- [WORK INSTRUCTION]: Word for word, restate the lines of the data from the first through the one containing "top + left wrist", and nothing else.

* * * * * * *

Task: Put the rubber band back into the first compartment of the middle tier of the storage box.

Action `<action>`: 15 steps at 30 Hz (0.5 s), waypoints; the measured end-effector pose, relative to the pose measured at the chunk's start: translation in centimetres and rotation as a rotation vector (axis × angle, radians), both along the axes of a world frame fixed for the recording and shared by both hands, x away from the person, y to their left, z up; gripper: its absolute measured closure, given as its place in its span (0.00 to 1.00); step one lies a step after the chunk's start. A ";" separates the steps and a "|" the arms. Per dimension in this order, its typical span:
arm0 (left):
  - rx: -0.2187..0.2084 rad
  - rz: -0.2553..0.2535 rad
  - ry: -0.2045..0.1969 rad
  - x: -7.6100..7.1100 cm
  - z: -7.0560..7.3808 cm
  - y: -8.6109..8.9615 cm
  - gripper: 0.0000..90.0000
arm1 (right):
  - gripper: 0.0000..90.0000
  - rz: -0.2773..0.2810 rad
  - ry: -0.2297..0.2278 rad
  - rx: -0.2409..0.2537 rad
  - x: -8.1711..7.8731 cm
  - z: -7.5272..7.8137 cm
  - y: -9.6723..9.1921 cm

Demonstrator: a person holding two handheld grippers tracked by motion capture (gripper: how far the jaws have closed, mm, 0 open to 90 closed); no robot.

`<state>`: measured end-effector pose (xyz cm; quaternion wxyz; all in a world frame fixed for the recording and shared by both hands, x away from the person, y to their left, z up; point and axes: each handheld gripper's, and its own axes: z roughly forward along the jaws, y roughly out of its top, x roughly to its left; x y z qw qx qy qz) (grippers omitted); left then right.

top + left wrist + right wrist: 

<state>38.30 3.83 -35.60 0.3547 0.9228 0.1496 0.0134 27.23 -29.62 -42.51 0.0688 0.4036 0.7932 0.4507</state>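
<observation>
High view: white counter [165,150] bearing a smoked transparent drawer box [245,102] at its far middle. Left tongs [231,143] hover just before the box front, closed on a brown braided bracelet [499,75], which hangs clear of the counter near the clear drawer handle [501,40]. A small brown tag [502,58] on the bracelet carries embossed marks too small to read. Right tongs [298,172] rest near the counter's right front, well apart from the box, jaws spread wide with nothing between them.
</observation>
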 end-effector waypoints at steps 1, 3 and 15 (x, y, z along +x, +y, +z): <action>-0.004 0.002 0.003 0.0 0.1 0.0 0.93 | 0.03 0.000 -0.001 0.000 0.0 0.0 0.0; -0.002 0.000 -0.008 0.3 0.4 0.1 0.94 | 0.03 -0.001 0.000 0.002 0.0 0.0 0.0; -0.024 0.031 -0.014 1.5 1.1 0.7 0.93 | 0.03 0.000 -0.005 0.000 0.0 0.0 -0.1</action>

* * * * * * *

- [EXERCISE ANSWER]:
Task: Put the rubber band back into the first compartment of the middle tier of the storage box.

Action `<action>`: 15 steps at 30 Hz (0.5 s), waypoints; the measured end-effector pose, relative to the pose measured at the chunk's start: translation in centimetres and rotation as a rotation vector (axis × angle, radians), both along the axes of a world frame fixed for the recording and shared by both hands, x away from the person, y to their left, z up; gripper: its absolute measured closure, given as its place in its span (0.00 to 1.00); step one lies a step after the chunk's start. A ";" separates the steps and a "|" the arms. Per dimension in this order, its typical span:
arm0 (left):
  - rx: -0.2187..0.2084 rad
  - rz: -0.2553..0.2535 rad
  - ry: -0.2045..0.1969 rad
  - x: -7.6100..7.1100 cm
  - z: -7.0560..7.3808 cm
  - y: -8.6109..8.9615 cm
  - gripper: 0.0000..90.0000
arm1 (right):
  - gripper: 0.0000..90.0000
  - rz: -0.2773..0.2810 rad
  - ry: -0.2297..0.2278 rad
  - rx: -0.2409..0.2537 rad
  - x: -8.1711..7.8731 cm
  - z: -7.5272..7.8137 cm
  - y: -9.6723..9.1921 cm

Demonstrator: a person holding two handheld grippers tracked by motion capture (gripper: how far the jaws have closed, mm, 0 open to 90 closed); no robot.

`<state>`: measured end-effector pose (xyz cm; quaternion wxyz; all in a world frame fixed for the recording and shared by both hands, x away from the person, y to their left, z up; point and axes: each handheld gripper's, and its own axes: z roughly forward along the jaws, y roughly out of its top, x roughly to its left; x y z qw qx qy qz) (grippers omitted); left then right.

top + left wrist + right wrist: 

The output has nothing more to it.